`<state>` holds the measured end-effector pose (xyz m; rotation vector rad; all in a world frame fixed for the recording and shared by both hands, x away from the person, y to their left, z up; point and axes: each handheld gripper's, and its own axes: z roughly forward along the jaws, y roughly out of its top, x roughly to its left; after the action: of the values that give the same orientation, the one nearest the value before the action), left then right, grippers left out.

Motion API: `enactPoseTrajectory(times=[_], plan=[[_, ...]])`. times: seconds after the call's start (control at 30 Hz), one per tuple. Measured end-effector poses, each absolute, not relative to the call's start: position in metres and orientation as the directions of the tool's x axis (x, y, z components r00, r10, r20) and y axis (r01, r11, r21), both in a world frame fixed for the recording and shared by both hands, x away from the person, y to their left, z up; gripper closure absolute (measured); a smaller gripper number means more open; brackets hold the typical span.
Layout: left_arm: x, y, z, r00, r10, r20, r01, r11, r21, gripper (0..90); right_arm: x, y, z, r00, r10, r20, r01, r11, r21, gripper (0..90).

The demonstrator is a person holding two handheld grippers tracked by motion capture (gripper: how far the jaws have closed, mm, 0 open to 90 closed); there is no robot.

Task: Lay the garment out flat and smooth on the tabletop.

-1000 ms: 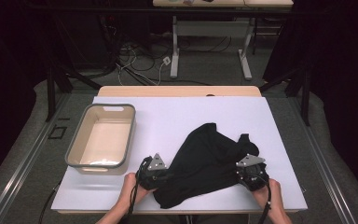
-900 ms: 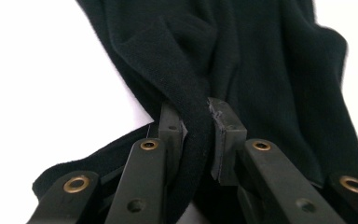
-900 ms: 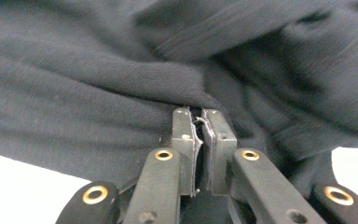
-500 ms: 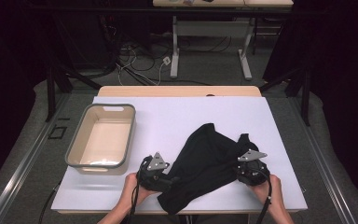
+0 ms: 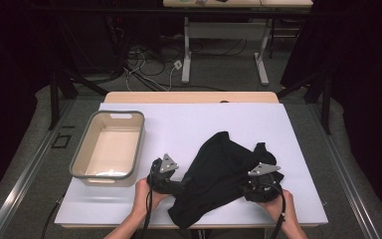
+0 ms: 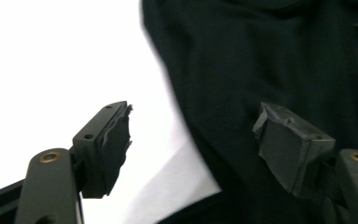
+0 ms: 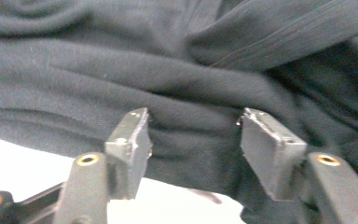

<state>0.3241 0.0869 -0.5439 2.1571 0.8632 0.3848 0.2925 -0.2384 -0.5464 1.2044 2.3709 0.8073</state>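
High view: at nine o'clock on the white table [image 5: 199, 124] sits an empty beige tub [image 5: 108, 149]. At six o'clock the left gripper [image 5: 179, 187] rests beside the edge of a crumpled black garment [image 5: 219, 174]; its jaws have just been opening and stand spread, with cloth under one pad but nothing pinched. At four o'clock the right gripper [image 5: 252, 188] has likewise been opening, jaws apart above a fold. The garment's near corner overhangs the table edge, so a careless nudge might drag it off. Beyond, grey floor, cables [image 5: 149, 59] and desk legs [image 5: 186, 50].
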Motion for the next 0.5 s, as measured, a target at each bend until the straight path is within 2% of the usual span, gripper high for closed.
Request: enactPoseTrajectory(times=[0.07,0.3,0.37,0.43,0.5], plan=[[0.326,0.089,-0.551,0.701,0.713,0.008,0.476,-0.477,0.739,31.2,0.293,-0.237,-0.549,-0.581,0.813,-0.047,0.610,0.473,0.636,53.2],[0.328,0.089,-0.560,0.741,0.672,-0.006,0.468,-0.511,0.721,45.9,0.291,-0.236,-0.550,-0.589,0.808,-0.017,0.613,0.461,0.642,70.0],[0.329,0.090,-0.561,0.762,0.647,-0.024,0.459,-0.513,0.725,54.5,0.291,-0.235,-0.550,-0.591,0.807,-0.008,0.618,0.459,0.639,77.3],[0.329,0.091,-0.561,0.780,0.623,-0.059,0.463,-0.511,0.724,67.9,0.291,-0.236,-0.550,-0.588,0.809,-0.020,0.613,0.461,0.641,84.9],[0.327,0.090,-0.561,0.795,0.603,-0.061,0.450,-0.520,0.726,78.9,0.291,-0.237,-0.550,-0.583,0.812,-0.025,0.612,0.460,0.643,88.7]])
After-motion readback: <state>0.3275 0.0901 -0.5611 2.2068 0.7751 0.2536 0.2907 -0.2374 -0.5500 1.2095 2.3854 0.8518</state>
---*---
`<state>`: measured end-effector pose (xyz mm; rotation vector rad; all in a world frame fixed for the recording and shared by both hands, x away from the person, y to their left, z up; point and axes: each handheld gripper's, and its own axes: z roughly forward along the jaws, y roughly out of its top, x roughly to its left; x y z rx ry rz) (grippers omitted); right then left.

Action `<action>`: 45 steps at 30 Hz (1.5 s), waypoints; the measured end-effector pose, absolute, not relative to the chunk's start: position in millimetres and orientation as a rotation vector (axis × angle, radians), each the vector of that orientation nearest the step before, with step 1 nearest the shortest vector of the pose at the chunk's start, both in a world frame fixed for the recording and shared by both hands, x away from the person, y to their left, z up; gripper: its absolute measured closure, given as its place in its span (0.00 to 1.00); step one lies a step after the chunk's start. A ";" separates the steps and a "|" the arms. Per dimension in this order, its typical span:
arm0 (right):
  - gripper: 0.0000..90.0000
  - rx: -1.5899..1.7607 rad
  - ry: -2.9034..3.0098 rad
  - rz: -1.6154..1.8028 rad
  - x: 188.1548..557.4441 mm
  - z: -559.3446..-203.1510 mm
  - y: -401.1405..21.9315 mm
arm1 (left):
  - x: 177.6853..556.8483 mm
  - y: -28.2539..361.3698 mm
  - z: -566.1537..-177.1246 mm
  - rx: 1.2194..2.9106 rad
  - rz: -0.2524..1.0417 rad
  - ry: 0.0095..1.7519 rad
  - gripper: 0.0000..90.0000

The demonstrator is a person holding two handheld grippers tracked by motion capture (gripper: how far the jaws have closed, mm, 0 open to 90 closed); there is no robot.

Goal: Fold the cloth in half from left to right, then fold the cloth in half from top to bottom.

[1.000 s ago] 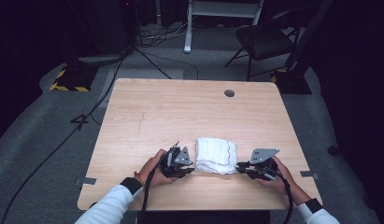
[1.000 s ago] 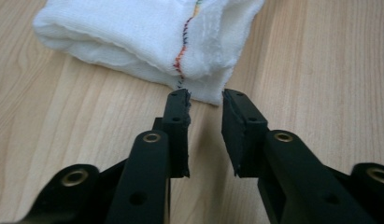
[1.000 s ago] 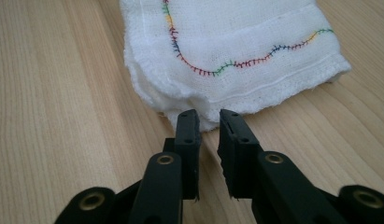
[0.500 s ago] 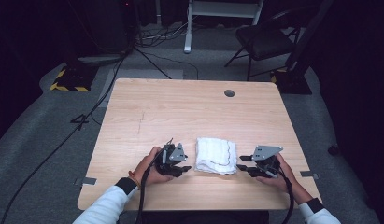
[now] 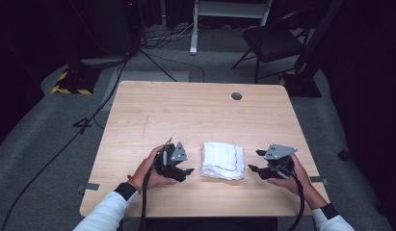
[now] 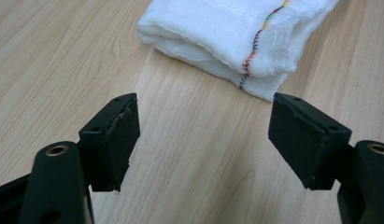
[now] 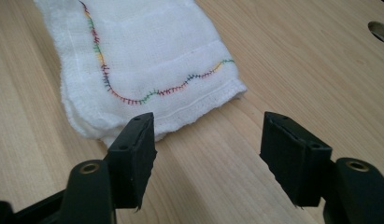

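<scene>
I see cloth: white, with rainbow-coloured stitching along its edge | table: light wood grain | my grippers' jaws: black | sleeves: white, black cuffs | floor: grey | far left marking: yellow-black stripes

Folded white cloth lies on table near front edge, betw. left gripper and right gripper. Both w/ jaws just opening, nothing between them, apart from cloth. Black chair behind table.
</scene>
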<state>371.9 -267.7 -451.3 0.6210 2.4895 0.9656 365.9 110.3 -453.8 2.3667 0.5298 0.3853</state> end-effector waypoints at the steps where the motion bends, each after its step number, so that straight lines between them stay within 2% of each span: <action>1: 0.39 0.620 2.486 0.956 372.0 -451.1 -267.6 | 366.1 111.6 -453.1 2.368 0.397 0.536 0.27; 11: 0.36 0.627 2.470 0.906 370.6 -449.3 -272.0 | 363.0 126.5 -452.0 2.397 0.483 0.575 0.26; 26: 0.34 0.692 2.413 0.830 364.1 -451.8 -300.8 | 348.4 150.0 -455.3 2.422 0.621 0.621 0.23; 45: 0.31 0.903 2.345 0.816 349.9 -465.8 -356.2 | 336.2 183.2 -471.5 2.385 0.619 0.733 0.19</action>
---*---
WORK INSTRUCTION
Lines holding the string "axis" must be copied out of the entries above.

ANSWER TO THIS PROBLEM
Motion API: `enactPoseTrajectory(times=[_], plan=[[_, ...]])`. times: seconds after the call's start (control at 30 Hz), one per tuple. Measured end-effector poses, each absolute, not relative to the call's start: position in metres and orientation as the directions of the tool's x axis (x, y, z components r00, r10, r20) and y axis (r01, r11, r21), both in a world frame fixed for the recording and shared by both hands, x away from the person, y to their left, z up; gripper closure absolute (measured); a smaller gripper number means more open; brackets hold the typical span.
Action `<action>`: 45 steps at 30 Hz (1.5 s), waypoints; the measured end-effector pose, absolute, not relative to the chunk's start: position in millimetres and orientation as a rotation vector (axis × angle, radians), each the vector of that orientation nearest the step before, with step 1 nearest the shortest vector of the pose at the chunk's start, both in a world frame fixed for the recording and shared by both hands, x away from the person, y to their left, z up; gripper: its absolute measured closure, given as its place in its span (0.00 to 1.00); step one lies a step after the chunk's start. A ";" separates the steps and a "|" the arms. Per dimension in this order, its typical span:

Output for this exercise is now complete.